# [Task directions]
Please return only the lines from the one holding "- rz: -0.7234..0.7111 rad" through the one holding "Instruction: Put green", exactly as they appear in the records below, both ends included.

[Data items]

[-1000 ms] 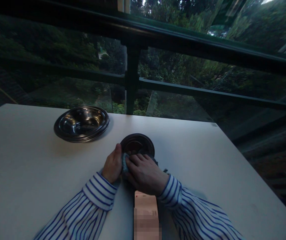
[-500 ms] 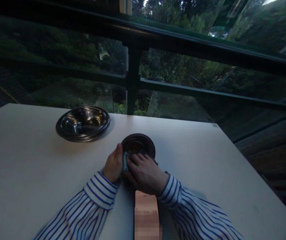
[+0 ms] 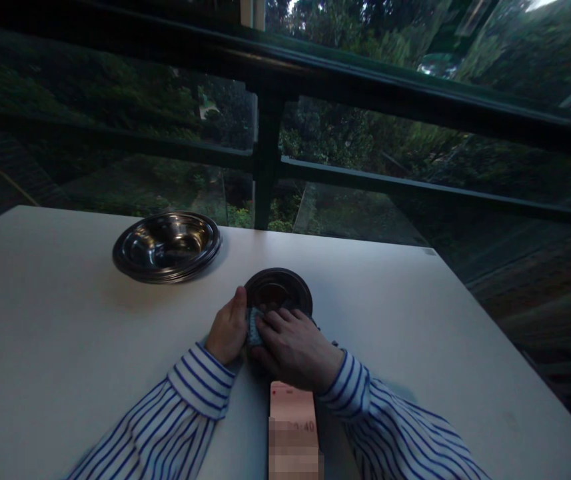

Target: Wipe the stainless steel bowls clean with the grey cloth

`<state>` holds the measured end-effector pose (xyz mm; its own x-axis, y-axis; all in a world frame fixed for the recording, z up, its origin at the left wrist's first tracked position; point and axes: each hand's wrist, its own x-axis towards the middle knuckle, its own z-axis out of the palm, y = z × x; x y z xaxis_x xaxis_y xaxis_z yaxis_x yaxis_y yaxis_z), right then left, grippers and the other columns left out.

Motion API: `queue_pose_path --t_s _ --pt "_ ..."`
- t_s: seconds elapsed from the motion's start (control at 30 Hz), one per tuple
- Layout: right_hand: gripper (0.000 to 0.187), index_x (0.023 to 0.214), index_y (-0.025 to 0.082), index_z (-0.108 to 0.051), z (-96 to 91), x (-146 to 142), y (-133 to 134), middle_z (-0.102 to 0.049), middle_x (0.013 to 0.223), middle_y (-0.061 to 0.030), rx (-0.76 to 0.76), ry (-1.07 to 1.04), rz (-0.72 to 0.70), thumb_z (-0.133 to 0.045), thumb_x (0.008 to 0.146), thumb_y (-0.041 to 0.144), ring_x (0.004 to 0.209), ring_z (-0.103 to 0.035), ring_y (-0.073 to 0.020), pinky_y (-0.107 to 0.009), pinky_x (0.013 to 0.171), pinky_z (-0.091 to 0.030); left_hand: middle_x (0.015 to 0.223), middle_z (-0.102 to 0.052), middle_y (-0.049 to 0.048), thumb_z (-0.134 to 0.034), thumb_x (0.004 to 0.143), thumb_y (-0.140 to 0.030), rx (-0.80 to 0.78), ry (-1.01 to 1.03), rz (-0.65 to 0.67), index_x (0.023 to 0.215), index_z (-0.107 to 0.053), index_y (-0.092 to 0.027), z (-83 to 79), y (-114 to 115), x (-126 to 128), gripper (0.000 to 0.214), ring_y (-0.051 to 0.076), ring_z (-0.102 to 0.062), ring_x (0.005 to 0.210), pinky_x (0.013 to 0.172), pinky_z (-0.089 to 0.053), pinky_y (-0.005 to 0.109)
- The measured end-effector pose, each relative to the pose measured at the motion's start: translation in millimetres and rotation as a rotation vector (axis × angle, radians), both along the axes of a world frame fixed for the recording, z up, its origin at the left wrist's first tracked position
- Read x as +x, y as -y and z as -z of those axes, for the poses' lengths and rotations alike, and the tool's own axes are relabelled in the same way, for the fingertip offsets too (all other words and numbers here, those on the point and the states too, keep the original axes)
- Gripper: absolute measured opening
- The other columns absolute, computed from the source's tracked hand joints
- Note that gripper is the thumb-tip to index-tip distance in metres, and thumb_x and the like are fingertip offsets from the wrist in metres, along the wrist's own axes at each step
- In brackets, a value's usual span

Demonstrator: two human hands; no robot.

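Note:
A small dark round bowl (image 3: 280, 288) stands on the white table (image 3: 65, 320) in front of me. My left hand (image 3: 226, 328) grips the bowl's near left rim, thumb up along its side. My right hand (image 3: 292, 348) is curled over a small bluish cloth (image 3: 254, 327) and presses it against the bowl's near edge. Both wrists wear blue and white striped sleeves.
A wider steel bowl (image 3: 166, 245) sits at the back left of the table. A phone with a lit pinkish screen (image 3: 292, 427) lies at the near edge between my forearms. A dark railing (image 3: 265, 160) and glass stand just behind the table's far edge.
My hands and the small bowl have barely shifted, a little to the right. The phone's screen shows a new reading.

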<state>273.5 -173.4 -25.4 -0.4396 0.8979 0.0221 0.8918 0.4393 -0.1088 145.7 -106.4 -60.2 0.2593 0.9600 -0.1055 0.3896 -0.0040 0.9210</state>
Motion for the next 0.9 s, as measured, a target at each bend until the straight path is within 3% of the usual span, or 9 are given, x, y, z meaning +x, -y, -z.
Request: queue_pose_path --t_s 0.2,0.4,0.63,0.9 --pt "0.03 0.091 0.014 -0.057 -9.3 11.9 5.5 -0.057 0.089 -0.0094 -0.03 0.086 0.019 -0.042 0.082 0.038 0.085 -0.047 -0.0222 -0.037 0.073 -0.032 0.083 -0.069 0.0123 -0.015 0.078 -0.061 -0.022 0.045 0.018 0.09 -0.064 -0.011 2.0 -1.4 -0.3 0.071 0.023 -0.061 0.079 0.075 -0.044 0.033" --pt "0.04 0.11 0.012 -0.048 -3.2 2.0 1.3 -0.055 0.097 -0.0101 0.009 0.003 -0.01 -0.032 0.086 0.04 0.087 -0.047 -0.0221 -0.035 0.071 -0.034 0.085 -0.068 0.0141 -0.011 0.079 -0.06 -0.009 -0.027 0.001 0.089 -0.065 -0.012 -3.7 -0.3 1.1 0.073 0.024 -0.061 0.081 0.076 -0.042 0.034" --pt "0.028 0.092 0.014 -0.057 -10.4 12.5 5.5 -0.057 0.09 -0.0087 -0.033 0.08 0.008 -0.044 0.081 0.036 0.085 -0.047 -0.0219 -0.036 0.073 -0.032 0.077 -0.069 0.0116 -0.015 0.079 -0.06 -0.019 0.048 0.02 0.085 -0.065 -0.012 -0.5 -1.3 -0.1 0.07 0.023 -0.061 0.075 0.071 -0.044 0.032" --pt "0.034 0.104 0.012 -0.051 -6.0 5.2 2.7 -0.057 0.093 -0.0105 -0.006 0.045 -0.032 -0.037 0.085 0.036 0.085 -0.049 -0.0215 -0.035 0.072 -0.034 0.08 -0.07 0.0108 -0.013 0.078 -0.061 -0.069 0.068 0.049 0.089 -0.065 -0.013 -0.8 -1.7 -1.8 0.072 0.022 -0.062 0.076 0.073 -0.045 0.033"
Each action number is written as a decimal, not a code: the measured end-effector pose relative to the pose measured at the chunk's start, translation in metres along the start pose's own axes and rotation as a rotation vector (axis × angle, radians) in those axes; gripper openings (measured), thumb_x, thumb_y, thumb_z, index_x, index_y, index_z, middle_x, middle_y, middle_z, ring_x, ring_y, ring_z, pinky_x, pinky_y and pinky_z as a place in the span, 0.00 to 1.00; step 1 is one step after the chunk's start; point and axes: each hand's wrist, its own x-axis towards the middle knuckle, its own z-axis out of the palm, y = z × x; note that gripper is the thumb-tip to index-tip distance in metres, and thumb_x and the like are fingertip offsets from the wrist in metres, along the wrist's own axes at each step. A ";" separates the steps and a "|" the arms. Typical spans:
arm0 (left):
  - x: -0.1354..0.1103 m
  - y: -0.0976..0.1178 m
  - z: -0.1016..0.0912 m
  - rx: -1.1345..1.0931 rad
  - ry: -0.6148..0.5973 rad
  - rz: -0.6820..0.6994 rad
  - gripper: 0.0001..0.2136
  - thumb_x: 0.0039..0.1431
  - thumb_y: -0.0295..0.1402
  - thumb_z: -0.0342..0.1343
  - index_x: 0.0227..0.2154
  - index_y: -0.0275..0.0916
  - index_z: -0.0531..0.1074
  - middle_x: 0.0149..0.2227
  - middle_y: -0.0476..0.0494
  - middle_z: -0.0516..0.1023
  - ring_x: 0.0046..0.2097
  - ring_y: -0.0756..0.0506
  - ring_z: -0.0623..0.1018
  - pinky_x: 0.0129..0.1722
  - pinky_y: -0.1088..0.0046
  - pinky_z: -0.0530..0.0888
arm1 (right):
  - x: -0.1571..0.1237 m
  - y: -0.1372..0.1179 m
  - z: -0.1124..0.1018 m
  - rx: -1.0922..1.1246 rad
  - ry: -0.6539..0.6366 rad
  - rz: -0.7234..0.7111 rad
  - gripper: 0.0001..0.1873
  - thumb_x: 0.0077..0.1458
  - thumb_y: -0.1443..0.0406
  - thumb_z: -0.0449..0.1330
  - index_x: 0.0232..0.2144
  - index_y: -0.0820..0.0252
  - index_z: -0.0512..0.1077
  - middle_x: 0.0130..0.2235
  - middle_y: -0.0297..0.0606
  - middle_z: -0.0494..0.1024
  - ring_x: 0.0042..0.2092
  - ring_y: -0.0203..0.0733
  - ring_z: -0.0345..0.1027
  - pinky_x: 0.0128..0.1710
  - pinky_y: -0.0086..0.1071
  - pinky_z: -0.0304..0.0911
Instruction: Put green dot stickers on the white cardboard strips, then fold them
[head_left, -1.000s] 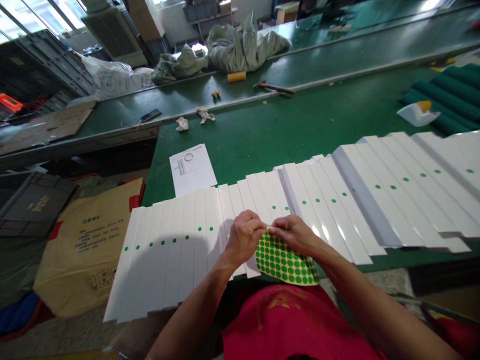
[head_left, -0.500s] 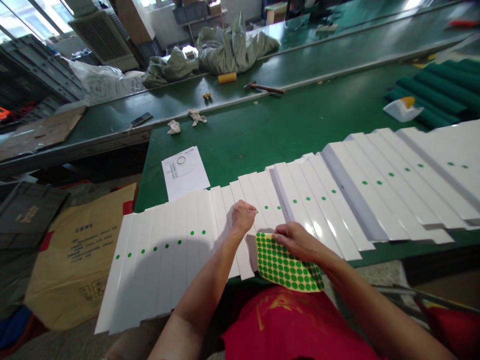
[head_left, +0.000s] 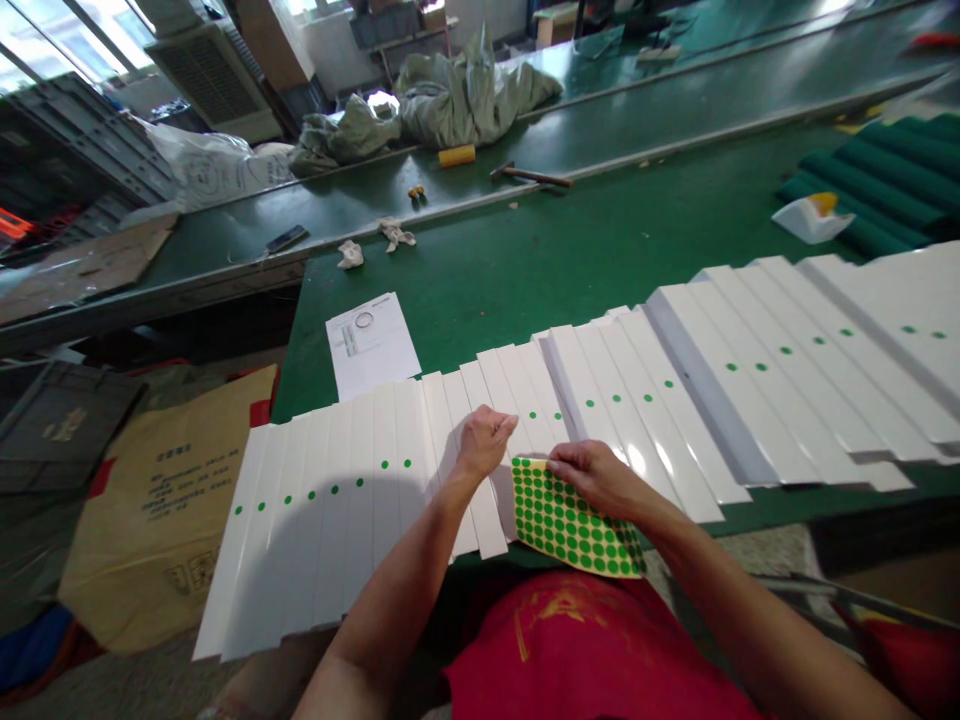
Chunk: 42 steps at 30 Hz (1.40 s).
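The person's right hand (head_left: pixel 592 478) holds the top edge of a sheet of green round stickers (head_left: pixel 574 520). Its thumb and fingers (head_left: pixel 559 457) are closed on the yellowish edge of this sheet, and the sheet hangs down in front of the person's red T-shirt (head_left: pixel 577 640). It lies partly over the near ends of the white strips (head_left: pixel 322 530).

The left hand (head_left: pixel 484 445) is above these strips, just beside the sheet. Its fingers (head_left: pixel 502 425) are bent and closed together, but I cannot tell if they hold a small sticker.

The strips lie side by side in a long, overlapping row on a green workbench (head_left: pixel 570 260), and a line of green dots (head_left: pixel 335 488) runs across them. A printed paper (head_left: pixel 371 345) lies on the bench behind the row. Farther away, there are a hammer (head_left: pixel 531 176), white rags (head_left: pixel 350 255), and a phone (head_left: pixel 286 239). Green foam rolls (head_left: pixel 862 185) are at the right, and a brown paper sack (head_left: pixel 157 530) lies on the floor at the left.
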 end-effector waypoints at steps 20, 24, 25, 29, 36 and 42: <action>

# [Response]
  - rz: -0.7234..0.7111 rad
  - gripper: 0.0001..0.1873
  - thumb_x: 0.0077..0.1458
  - thumb_y: -0.1443..0.0406
  - thumb_z: -0.0449..0.1330
  - index_x: 0.0232..0.2144
  - index_y: -0.0820..0.0252
  - index_z: -0.0512..0.1077
  - middle_x: 0.0130..0.2235
  - middle_y: -0.0297..0.0606
  - middle_z: -0.0494..0.1024
  - ring_x: 0.0042..0.2092
  - ring_y: -0.0203..0.0733
  - ring_z: -0.0345..0.1027
  - pinky_x: 0.0128..0.1710
  - pinky_y: -0.0086..0.1071
  - pinky_z: -0.0304..0.0911
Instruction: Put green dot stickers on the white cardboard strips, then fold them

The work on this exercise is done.